WORK TO COMPLETE: Below this line is a set of entries; quote exactly the lines from the line that contains "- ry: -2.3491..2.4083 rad" to the line that contains "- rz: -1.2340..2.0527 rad", both lines included.
*** Opening of DATASET RECORDS ***
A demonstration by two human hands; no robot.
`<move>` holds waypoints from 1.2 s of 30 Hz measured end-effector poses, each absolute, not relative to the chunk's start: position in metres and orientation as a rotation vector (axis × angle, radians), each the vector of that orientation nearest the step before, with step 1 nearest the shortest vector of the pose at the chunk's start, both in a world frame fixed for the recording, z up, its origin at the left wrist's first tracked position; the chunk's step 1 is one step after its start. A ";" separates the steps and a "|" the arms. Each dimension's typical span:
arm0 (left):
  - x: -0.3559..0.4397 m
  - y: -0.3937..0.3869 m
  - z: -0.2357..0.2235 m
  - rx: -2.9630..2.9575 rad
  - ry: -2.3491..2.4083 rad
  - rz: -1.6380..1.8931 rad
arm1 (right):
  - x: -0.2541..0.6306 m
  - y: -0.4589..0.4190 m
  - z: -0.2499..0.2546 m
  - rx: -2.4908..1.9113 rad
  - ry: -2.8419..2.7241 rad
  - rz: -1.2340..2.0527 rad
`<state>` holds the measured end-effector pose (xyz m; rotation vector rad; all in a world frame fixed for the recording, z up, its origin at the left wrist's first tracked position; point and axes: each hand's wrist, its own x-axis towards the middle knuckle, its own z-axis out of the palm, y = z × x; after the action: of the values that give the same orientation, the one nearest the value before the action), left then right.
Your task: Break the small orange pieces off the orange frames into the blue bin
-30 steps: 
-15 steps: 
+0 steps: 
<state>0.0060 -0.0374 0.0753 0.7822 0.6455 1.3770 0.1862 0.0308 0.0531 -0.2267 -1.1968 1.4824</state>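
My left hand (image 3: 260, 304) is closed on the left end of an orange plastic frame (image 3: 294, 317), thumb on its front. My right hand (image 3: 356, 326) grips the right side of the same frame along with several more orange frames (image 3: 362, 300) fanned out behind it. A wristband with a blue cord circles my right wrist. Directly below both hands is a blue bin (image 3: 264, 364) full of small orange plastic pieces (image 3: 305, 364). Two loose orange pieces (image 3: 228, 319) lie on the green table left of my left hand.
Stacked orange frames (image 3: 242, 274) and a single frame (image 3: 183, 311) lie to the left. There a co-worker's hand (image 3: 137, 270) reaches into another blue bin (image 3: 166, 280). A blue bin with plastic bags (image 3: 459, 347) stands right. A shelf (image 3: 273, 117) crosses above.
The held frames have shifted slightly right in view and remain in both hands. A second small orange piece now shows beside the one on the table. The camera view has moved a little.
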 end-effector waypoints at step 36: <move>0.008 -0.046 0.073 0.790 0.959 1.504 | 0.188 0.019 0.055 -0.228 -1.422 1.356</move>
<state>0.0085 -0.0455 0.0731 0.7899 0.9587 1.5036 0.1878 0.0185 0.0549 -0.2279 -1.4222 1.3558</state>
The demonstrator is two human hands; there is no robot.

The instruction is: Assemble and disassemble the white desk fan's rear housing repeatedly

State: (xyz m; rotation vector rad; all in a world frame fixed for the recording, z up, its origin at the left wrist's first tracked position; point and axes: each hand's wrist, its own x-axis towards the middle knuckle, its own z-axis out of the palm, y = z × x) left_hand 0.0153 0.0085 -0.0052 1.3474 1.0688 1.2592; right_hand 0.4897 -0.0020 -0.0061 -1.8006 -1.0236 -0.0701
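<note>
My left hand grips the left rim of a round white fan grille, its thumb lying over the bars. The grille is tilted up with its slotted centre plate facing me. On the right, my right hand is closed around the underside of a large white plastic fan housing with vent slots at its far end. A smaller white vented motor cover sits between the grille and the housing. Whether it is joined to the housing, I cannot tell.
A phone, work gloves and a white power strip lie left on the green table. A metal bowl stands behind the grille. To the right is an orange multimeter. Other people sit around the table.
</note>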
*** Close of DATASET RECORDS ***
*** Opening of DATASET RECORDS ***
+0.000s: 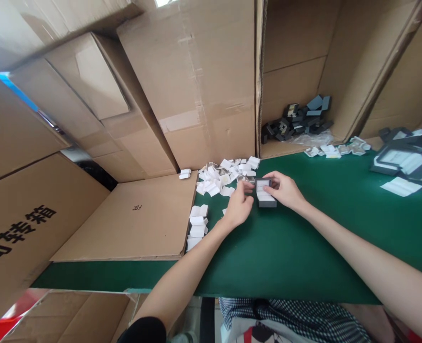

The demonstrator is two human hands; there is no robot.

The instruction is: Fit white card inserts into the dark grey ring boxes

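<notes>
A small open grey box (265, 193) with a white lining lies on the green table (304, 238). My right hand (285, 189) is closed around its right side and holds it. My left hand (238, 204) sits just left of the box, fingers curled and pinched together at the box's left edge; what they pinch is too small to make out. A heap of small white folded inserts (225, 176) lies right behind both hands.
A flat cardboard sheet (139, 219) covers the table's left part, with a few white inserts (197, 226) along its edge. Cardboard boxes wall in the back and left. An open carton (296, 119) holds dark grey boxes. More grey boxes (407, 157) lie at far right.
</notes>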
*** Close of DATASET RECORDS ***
RESULT FOR THIS EXERCISE:
  - ry: -2.3491..2.4083 rad
  - rz: -1.6380..1.8931 rad
arm1 (right):
  - x: -0.2541..0.6306 m
  - y: -0.4589..0.4190 m
  - z: -0.2499..0.2546 m
  - rx: -2.4908..1.9113 rad
  - ry: -2.8419..2.7241 rad
  - rz: -1.2340..2.0527 rad

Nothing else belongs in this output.